WORK INSTRUCTION – Reproduce word for word, from the entries below, the line with "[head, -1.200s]", the line with "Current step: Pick", and every line between them, and nothing more.

Stored entries:
++++

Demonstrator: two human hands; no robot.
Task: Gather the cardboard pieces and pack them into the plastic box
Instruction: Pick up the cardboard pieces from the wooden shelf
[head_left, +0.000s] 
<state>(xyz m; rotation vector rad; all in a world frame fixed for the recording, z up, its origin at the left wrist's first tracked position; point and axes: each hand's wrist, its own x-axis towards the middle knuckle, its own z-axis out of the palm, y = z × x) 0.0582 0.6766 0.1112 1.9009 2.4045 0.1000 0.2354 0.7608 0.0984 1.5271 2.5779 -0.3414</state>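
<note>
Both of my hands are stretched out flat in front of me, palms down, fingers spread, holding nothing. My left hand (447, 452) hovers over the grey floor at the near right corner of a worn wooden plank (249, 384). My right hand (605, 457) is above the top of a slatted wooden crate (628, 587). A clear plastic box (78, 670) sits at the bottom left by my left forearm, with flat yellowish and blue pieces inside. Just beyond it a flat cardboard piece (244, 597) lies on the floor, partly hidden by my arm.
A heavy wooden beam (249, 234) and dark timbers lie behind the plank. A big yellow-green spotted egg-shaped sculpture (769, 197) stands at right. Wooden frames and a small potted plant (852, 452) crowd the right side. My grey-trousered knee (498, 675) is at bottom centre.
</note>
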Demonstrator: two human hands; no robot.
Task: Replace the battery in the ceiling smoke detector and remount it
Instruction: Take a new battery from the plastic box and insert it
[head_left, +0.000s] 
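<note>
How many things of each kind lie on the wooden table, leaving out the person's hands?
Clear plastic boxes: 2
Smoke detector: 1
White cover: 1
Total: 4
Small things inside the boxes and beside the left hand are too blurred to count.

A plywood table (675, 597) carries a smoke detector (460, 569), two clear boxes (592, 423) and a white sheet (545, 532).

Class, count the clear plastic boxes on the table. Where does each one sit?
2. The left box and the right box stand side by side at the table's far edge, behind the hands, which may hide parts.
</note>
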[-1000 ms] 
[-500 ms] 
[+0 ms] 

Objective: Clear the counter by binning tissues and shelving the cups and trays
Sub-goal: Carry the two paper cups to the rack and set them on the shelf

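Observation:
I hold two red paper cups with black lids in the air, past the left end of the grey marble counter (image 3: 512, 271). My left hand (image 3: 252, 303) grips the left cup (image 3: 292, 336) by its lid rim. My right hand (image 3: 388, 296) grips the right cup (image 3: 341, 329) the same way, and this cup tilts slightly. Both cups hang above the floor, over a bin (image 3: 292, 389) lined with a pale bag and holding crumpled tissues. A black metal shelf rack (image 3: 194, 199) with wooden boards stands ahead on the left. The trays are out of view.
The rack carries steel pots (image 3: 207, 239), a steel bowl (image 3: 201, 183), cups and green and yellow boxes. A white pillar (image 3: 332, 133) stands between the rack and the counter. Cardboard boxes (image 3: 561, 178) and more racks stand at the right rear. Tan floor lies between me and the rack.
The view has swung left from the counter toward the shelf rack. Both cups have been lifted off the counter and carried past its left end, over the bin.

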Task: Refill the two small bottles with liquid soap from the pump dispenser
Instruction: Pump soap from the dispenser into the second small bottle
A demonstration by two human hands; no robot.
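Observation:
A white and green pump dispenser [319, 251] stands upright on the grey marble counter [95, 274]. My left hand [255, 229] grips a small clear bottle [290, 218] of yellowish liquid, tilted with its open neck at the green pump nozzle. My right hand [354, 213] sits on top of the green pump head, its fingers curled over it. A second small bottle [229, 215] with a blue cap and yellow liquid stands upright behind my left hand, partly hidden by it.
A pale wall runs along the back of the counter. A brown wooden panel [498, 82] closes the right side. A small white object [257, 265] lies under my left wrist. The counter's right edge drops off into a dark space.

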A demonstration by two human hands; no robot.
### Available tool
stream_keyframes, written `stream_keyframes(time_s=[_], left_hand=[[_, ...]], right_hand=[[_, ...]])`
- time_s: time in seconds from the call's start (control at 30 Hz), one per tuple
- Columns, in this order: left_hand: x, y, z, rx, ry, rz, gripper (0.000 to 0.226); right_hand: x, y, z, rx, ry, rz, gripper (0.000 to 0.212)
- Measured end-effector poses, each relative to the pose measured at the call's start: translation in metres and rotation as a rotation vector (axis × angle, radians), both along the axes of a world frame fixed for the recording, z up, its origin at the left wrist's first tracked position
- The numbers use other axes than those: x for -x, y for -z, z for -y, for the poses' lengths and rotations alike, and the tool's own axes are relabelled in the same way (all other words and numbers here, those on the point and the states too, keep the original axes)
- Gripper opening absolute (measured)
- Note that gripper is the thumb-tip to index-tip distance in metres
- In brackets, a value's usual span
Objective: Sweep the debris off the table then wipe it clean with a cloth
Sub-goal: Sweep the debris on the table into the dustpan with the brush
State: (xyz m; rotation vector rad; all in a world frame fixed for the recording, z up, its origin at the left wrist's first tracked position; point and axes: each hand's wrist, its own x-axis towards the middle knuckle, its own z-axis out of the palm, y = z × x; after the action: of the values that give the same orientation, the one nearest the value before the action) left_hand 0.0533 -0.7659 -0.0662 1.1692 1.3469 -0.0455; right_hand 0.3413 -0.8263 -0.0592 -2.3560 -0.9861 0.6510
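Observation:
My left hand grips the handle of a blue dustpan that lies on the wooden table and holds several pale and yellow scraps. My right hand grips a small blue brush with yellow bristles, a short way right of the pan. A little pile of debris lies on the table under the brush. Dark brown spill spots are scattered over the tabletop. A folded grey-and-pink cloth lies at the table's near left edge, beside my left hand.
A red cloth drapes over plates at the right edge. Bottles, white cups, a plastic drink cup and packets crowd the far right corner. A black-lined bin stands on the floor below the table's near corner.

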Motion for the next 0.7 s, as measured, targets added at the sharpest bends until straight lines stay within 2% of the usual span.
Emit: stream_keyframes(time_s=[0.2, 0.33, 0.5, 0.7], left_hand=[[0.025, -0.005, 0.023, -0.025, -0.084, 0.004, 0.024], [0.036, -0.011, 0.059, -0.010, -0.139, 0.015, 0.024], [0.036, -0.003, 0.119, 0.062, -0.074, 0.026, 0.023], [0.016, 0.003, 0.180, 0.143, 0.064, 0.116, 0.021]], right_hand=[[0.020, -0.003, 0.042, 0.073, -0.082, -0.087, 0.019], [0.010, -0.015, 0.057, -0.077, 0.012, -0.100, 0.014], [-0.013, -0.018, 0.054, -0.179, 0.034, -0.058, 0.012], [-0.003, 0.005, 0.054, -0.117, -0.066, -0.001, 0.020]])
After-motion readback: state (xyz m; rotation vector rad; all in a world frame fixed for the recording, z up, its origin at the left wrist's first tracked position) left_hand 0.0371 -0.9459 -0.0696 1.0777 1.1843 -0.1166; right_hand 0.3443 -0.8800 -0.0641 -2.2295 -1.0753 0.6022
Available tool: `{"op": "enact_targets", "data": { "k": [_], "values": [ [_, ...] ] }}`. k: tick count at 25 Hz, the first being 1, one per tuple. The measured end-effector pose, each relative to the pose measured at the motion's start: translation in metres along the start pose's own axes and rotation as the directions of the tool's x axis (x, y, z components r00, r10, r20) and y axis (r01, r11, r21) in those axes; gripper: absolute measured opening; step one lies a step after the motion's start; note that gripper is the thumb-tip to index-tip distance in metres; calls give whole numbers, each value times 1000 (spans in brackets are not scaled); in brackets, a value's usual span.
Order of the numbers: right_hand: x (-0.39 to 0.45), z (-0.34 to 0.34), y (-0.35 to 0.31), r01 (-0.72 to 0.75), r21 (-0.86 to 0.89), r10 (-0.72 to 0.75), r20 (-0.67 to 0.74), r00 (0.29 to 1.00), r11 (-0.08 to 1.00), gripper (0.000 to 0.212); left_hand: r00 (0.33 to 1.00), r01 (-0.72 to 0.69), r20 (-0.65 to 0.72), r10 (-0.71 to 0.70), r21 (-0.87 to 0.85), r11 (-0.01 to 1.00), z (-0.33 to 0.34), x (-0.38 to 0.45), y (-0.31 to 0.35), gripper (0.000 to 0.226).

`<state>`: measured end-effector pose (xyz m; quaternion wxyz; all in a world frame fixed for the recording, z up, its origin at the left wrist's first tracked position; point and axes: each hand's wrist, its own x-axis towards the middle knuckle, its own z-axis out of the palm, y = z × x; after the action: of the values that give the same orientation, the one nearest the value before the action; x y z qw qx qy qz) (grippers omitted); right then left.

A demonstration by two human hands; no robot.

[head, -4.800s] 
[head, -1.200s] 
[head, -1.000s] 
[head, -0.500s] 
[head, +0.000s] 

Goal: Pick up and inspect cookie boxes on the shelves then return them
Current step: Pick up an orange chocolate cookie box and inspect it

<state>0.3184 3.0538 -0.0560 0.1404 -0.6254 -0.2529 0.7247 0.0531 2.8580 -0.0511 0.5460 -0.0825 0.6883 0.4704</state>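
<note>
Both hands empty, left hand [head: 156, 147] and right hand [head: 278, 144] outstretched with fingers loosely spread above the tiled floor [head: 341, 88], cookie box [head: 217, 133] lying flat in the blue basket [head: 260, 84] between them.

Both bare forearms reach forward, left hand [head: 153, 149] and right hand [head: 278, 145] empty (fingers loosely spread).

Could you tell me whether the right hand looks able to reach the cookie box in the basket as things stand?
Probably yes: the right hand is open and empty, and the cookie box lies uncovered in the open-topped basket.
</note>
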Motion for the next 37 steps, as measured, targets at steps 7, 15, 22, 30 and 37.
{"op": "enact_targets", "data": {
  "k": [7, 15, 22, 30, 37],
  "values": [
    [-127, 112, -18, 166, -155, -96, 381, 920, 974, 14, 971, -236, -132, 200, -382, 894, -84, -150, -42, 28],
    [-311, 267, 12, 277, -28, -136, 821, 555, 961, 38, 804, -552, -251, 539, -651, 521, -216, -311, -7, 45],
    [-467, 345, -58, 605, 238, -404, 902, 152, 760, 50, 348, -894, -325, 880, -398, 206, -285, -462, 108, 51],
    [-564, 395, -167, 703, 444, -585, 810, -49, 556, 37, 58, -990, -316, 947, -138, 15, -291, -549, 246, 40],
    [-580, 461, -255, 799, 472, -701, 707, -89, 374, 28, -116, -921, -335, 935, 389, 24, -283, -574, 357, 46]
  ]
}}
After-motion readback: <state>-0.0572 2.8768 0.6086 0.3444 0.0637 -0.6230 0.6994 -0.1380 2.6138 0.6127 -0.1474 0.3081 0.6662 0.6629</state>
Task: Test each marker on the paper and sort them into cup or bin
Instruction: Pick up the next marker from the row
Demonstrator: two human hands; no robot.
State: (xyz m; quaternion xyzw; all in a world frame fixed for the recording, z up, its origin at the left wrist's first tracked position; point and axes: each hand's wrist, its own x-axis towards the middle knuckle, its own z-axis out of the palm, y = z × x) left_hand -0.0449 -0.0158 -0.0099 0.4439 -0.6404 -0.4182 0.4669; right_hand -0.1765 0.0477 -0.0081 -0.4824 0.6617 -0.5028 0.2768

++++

EXPECTED ANSWER –
[head, -1.200s] 
[head, -1.000s] 
[head, -0.500s] 
[head, +0.000s] 

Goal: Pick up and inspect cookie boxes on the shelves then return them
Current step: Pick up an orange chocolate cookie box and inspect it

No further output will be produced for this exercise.